Note marginale :Autorisation de l’agent de la paix

 Le transporteur aérien peut permettre à un agent de la paix d’avoir en sa possession une arme à feu non chargée ou d’y avoir accès à bord d’un aéronef si les conditions suivantes sont réunies :

  • a) l’agent a besoin, dans l’exercice de ses fonctions, d’avoir accès à l’arme à feu immédiatement avant, pendant ou immédiatement après le vol;

  • b) il avise le transporteur aérien au moins deux heures avant que l’aéronef quitte l’aérodrome ou, dans un cas d’urgence, le plus tôt possible avant le départ du vol, qu’il y aura une arme à feu à bord;

  • c) il présente au représentant du transporteur aérien une pièce d’identité délivrée par l’organisme qui l’emploie, sur laquelle figurent une photographie de son visage vu de face et sa signature et celle d’un représentant autorisé de l’organisme qui l’emploie;

  • d) il remplit le formulaire utilisé par le transporteur aérien pour autoriser la possession d’armes à feu à bord d’un aéronef;

  • e) le transporteur aérien vérifie la pièce d’identité visée à l’alinéa c) avant que l’agent, selon le cas :

    • (i) entre dans une zone réglementée de laquelle il peut monter à bord de l’aéronef,

    • (ii) monte à bord de l’aéronef, si l’aérodrome ne comporte pas une zone réglementée de laquelle il peut monter à bord de l’aéronef;

  • f) il remet à l’agent l’original ou une copie du formulaire rempli visé à l’alinéa d).

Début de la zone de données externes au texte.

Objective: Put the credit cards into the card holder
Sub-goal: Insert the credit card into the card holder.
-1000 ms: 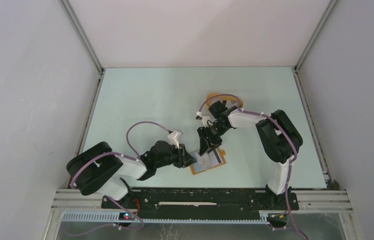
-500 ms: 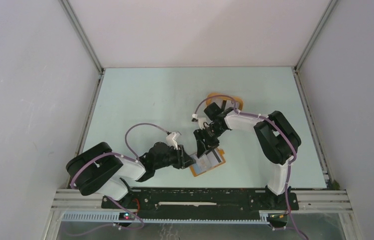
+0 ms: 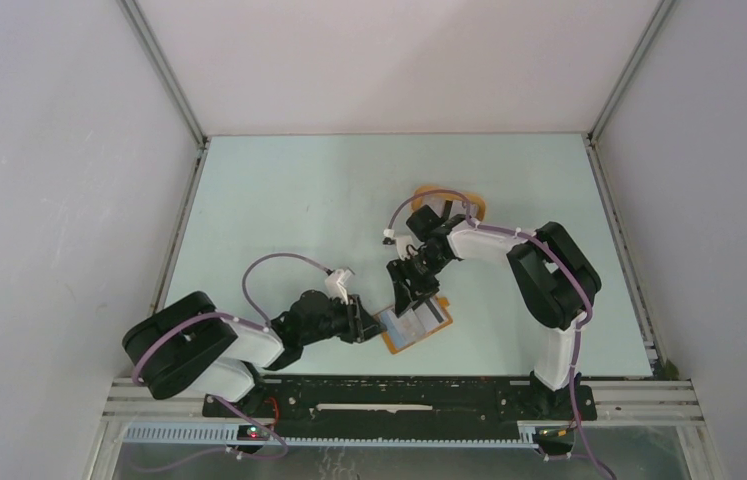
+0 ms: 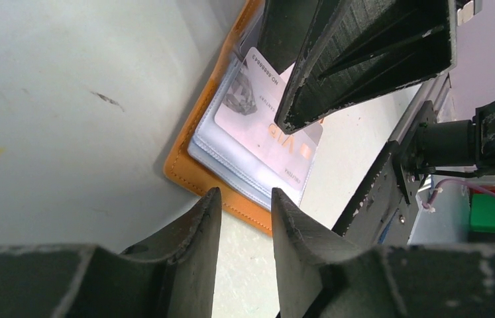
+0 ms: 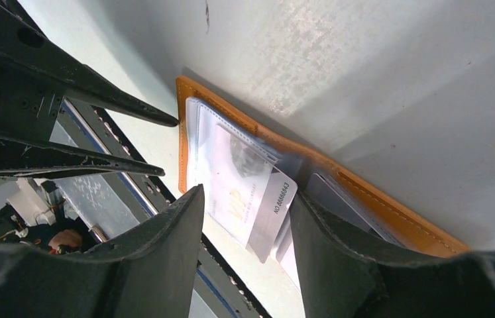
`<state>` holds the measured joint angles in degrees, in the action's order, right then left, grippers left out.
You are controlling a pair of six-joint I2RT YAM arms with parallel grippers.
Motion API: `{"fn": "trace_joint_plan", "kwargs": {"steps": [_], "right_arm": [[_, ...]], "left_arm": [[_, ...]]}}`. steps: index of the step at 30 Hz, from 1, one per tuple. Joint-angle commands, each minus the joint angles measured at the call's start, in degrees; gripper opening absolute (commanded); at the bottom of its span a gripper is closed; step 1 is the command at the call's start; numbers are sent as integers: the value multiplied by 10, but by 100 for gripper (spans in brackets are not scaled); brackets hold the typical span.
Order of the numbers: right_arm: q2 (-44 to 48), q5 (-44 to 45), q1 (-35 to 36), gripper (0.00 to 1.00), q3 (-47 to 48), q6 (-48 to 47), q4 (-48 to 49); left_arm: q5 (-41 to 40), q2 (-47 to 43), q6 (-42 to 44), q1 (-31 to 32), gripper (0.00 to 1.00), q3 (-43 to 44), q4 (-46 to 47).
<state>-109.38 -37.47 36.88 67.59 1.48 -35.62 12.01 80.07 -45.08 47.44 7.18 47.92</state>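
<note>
The card holder (image 3: 417,326) lies open on the table near the front edge, orange leather with clear sleeves (image 4: 191,179) (image 5: 364,192). A pale credit card (image 4: 264,126) (image 5: 244,192) printed VIP sits partway in a sleeve, its end sticking out. A grey card (image 5: 327,195) shows in the other half. My right gripper (image 3: 413,298) (image 5: 244,205) stands open over the holder, straddling the pale card, one fingertip (image 4: 285,122) resting on it. My left gripper (image 3: 363,322) (image 4: 246,199) is open just left of the holder's corner, with only table between its fingers.
An oval orange tray (image 3: 469,203) sits behind the right arm, mostly covered by it. The arms' base rail (image 3: 399,395) runs just in front of the holder. White walls close in the table on the left, right and back.
My left gripper has drawn back to the left, off the holder's edge. The right wrist shifted slightly left and stays over the card.
</note>
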Motion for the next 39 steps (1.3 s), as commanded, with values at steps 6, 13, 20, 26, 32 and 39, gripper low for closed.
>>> {"fn": "trace_joint_plan", "kwargs": {"steps": [6, 13, 20, 26, 32, 39], "right_arm": [[4, 15, 12, 59, 15, -14, -11], [-5, -12, 17, 58, 15, -14, -10], [-1, -34, 24, 56, 15, -8, -8], [0, -54, 24, 53, 15, -6, -8], [7, -68, 20, 49, 18, -10, -12], [8, -71, 13, 44, 18, -14, -14]], "left_arm": [[16, 63, -40, -3, 40, -6, 107], [17, 106, -56, -4, 40, -8, 154], [18, 150, -71, -3, 40, -8, 207], [14, 163, -78, -4, 39, -11, 229], [11, 156, -77, -4, 39, -14, 223], [7, 148, -76, -4, 39, -18, 221]]}}
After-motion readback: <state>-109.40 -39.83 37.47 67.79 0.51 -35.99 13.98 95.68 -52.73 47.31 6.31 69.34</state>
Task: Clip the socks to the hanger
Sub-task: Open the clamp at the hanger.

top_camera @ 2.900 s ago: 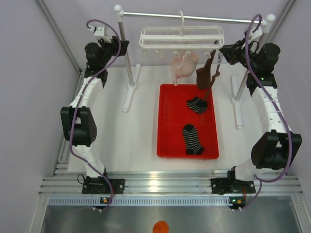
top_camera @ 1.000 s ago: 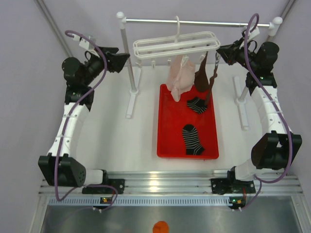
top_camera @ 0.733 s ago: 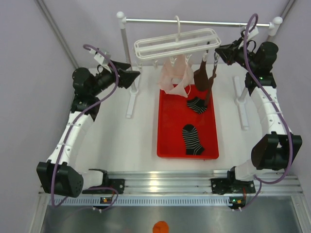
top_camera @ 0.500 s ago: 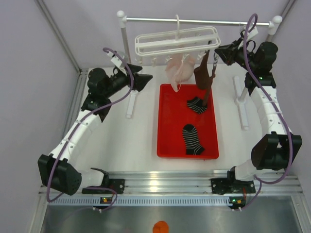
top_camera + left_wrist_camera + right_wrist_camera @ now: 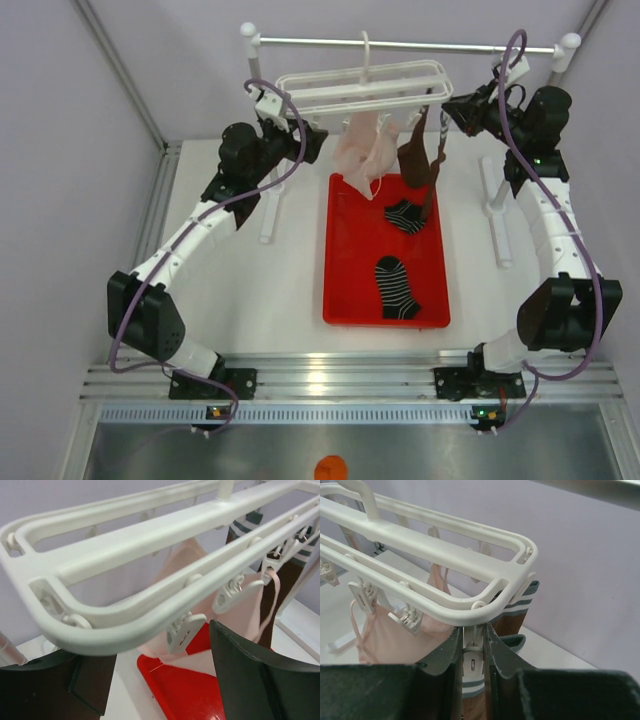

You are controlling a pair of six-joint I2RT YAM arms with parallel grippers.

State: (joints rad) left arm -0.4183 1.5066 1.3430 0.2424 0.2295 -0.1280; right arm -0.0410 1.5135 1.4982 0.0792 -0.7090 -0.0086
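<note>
The white hanger (image 5: pixel 365 85) hangs from the crossbar by its hook. Two dark brown socks (image 5: pixel 418 160) with striped cuffs dangle under its right end. Two black striped socks (image 5: pixel 404 215) (image 5: pixel 397 287) lie in the red tray (image 5: pixel 345 290). My right gripper (image 5: pixel 447 108) (image 5: pixel 473 645) is shut on a white peg (image 5: pixel 473 657) at the hanger's right corner, a striped brown cuff (image 5: pixel 472 686) just below it. My left gripper (image 5: pixel 315 140) (image 5: pixel 145 647) stands open under the hanger's left end (image 5: pixel 150 545), a free peg (image 5: pixel 184 631) between its fingers, touching neither.
A pale pink fabric piece (image 5: pixel 368 150) (image 5: pixel 200 570) hangs from the hanger's middle pegs, next to the brown socks. The stand's metal crossbar (image 5: pixel 450 45) and white posts (image 5: pixel 250 60) (image 5: pixel 568 45) frame the back. The cage walls close in on both sides.
My left arm has swung in from the far left wall to the hanger's left end. The hanger and the hanging pieces have swayed a little. The right arm has held still.
</note>
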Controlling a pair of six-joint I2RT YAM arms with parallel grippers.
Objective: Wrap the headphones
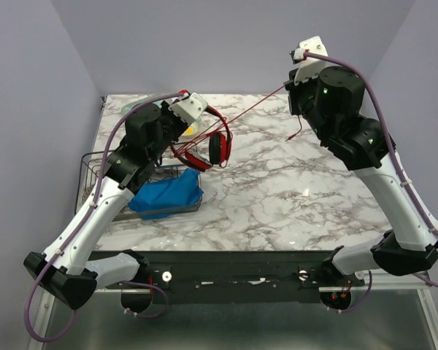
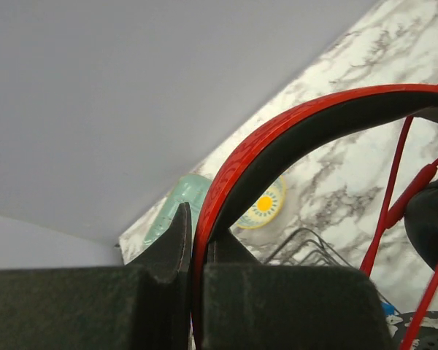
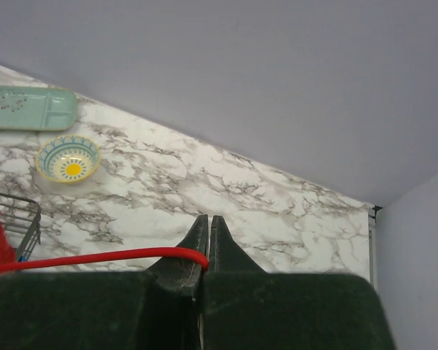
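Left gripper (image 2: 196,232): jaws are clamped narrow on the red headband (image 2: 277,127) of the headphones (image 1: 204,146), the band passing between the two black fingers and arching up and to the right in the left wrist view. From the top camera I see the headphones held off the marble table (image 1: 292,189) at its left side, just right of the wire basket (image 1: 95,164), with one black-padded ear cup (image 1: 218,148) hanging at the lower right of the band. A blue cloth (image 1: 168,193) lies at the near end of the basket. Right gripper (image 3: 207,224): fingers are pressed together with the thin red cable (image 3: 95,257) pinched at their tips. The cable runs in a straight line from the headphones up to the raised right gripper at the far right of the table; a loose length with the plug end hangs beneath that gripper. A yellow-centred patterned bowl (image 3: 68,158) and a pale green tray (image 3: 29,108) sit at the far left of the table, near the back wall.
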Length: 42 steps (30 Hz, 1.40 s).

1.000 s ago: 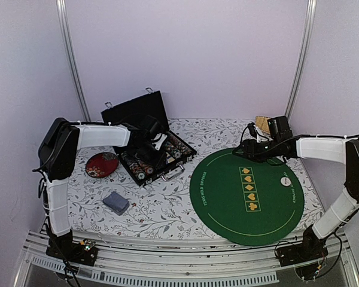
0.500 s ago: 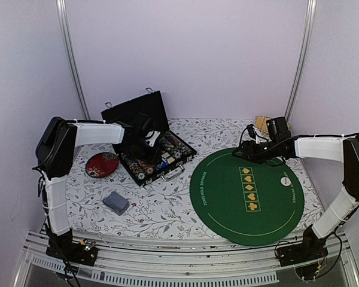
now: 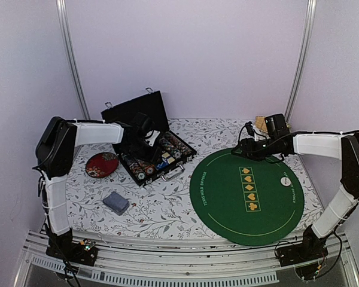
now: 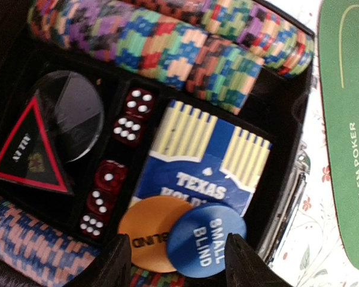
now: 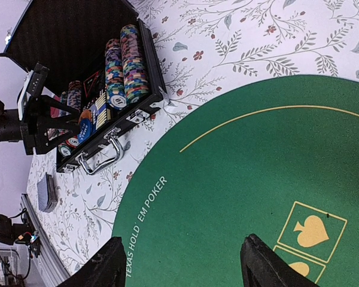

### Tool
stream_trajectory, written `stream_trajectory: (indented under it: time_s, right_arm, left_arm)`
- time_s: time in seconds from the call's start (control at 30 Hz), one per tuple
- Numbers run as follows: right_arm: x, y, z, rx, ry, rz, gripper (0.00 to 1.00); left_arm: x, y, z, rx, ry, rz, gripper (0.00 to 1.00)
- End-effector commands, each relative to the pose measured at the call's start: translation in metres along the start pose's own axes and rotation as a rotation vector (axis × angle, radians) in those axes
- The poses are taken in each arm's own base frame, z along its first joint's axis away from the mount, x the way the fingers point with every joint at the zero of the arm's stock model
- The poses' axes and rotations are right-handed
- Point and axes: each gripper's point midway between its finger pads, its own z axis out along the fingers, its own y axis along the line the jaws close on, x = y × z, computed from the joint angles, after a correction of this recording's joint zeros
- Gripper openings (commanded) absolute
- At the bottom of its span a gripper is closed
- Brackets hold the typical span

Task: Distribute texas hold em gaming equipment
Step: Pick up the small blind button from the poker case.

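Jaws gape empty on your left gripper (image 4: 179, 266) and right gripper (image 5: 185, 263): one white disc (image 3: 284, 179) is out, chips (image 4: 185, 42) by the left aren't.

Upper links: white tubular shells, left arm (image 3: 99, 134) and right arm (image 3: 320, 145).
Joints (image 3: 57, 149): black blocky housings.
Bases (image 3: 72, 251): black, on the aluminium rail (image 3: 185, 276).
Cables (image 3: 282, 245): thin black loops above the rail.
Fingers (image 4: 122, 266): black, tapered.

Open black case (image 3: 137, 110) just beside red dish (image 3: 102, 164); green mat (image 3: 221, 197) apart.
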Motion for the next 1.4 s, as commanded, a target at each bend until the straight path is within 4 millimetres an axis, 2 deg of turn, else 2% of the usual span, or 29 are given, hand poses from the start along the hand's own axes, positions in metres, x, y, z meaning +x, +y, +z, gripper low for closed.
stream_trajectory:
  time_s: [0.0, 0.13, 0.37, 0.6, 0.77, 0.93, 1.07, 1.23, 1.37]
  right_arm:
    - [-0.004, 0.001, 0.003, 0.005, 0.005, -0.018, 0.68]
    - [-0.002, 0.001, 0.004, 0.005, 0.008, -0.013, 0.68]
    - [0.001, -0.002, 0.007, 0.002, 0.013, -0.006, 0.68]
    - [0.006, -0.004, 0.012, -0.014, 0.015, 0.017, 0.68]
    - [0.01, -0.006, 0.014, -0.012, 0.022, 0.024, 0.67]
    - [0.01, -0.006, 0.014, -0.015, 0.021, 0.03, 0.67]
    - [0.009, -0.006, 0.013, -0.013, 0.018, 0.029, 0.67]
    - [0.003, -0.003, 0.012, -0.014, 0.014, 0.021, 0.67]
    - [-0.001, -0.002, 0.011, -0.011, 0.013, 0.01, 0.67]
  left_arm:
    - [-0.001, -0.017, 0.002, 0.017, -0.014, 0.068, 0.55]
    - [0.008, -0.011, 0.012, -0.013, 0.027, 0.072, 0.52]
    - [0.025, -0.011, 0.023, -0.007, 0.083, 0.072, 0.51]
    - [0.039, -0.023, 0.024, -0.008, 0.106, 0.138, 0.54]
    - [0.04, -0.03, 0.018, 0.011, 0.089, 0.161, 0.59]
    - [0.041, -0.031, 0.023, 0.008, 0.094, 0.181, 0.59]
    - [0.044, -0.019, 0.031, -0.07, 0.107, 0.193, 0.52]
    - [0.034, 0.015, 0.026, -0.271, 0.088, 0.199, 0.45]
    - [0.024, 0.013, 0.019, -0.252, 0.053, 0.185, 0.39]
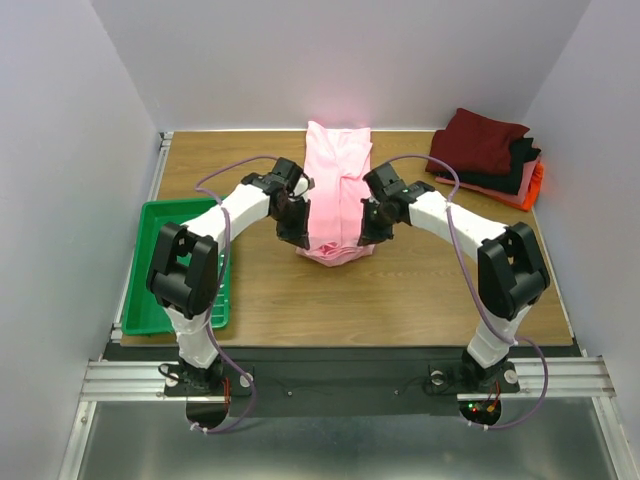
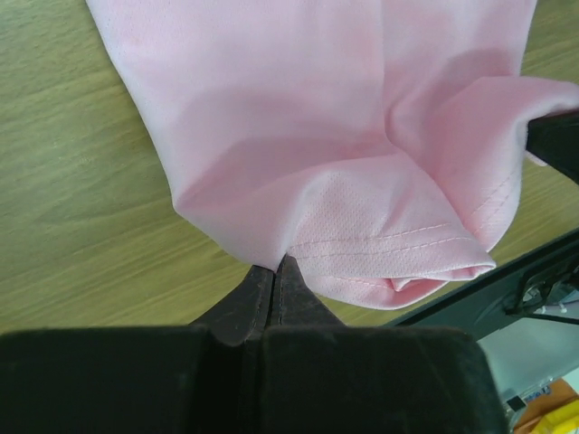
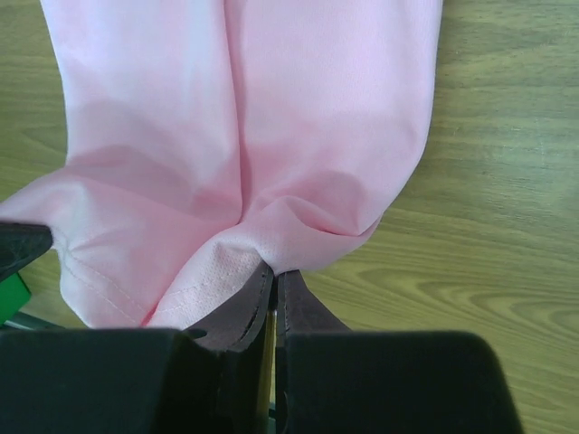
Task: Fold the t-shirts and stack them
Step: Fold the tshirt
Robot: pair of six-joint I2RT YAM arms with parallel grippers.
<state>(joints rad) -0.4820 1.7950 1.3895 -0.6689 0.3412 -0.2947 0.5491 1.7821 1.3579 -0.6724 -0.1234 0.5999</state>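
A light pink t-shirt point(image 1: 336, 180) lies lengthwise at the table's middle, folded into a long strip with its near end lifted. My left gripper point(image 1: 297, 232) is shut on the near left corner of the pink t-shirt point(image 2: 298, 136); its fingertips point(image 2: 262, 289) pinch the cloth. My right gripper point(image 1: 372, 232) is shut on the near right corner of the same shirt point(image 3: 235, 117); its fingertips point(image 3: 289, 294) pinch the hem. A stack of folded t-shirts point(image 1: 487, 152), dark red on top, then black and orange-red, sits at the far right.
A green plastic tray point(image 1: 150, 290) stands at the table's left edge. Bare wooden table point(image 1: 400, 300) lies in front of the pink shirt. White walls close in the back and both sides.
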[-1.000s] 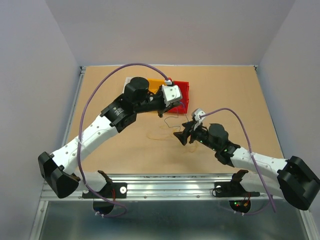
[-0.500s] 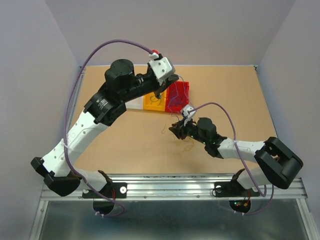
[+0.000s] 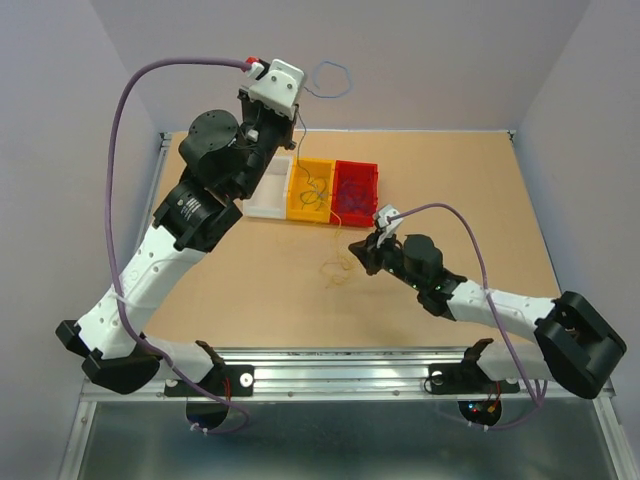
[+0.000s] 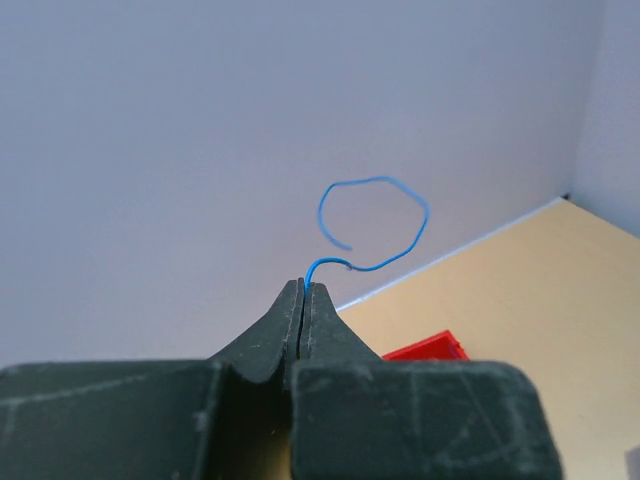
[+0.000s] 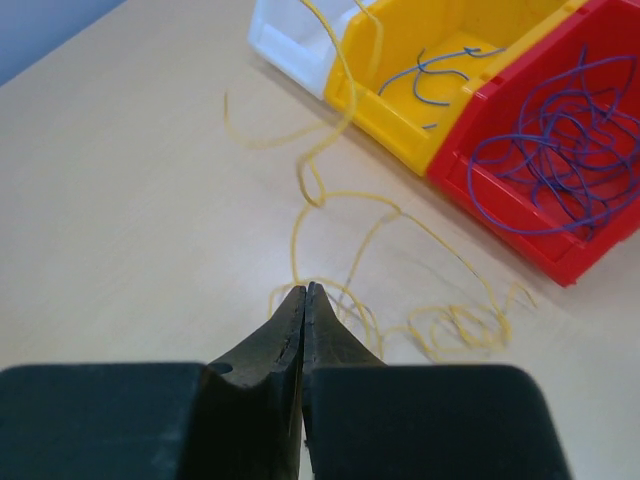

  • DORS/2014-153, art. 39

Note marginale :Exigence — renseignements

  •  (1) Lorsqu’un agent de la paix a besoin d’avoir en sa possession une arme à feu ou d’y avoir accès, à bord d’un aéronef, le transporteur aérien en avise, avant le départ du vol, les personnes suivantes :

    • a) le commandant de bord de l’aéronef, au moyen de l’original ou d’une copie du formulaire rempli visé à l’alinéa 531d);

    • b) sous réserve du paragraphe (2), les membres d’équipage affectés au vol ou à l’aéronef et tout autre agent de la paix à bord de l’aéronef.

  • Note marginale :Opérations secrètes

    (2) Lorsqu’un agent de la paix qui a en sa possession une arme à feu ou qui y a accès, à bord d’un aéronef, participe à une opération secrète et qu’il lui demande de ne révéler sa présence qu’au commandant de bord de l’aéronef, le transporteur aérien acquiesce à cette demande.